:: Instructions for the task ::
Could you give the data that follows again exactly, without its pictures?

:: Material provided ::
^^^^^^^^
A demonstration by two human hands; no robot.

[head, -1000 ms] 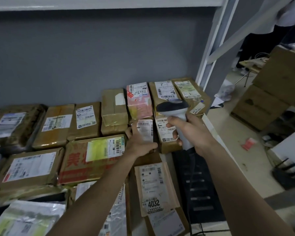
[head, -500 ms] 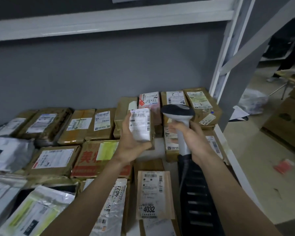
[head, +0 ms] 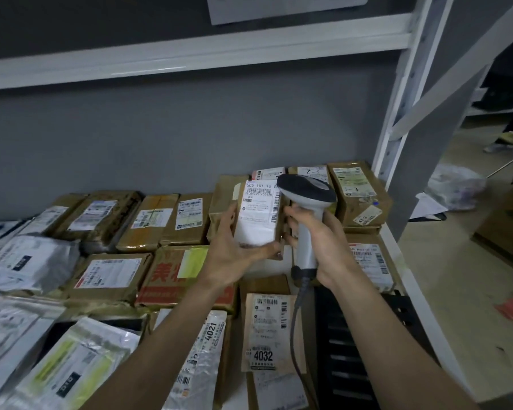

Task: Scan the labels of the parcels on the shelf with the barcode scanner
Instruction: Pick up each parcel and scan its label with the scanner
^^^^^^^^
:: Answer to this problem ::
A demonstration by two human hands; no robot.

[head, -1000 ms] 
[head, -500 ms] 
[head, +0 ms] 

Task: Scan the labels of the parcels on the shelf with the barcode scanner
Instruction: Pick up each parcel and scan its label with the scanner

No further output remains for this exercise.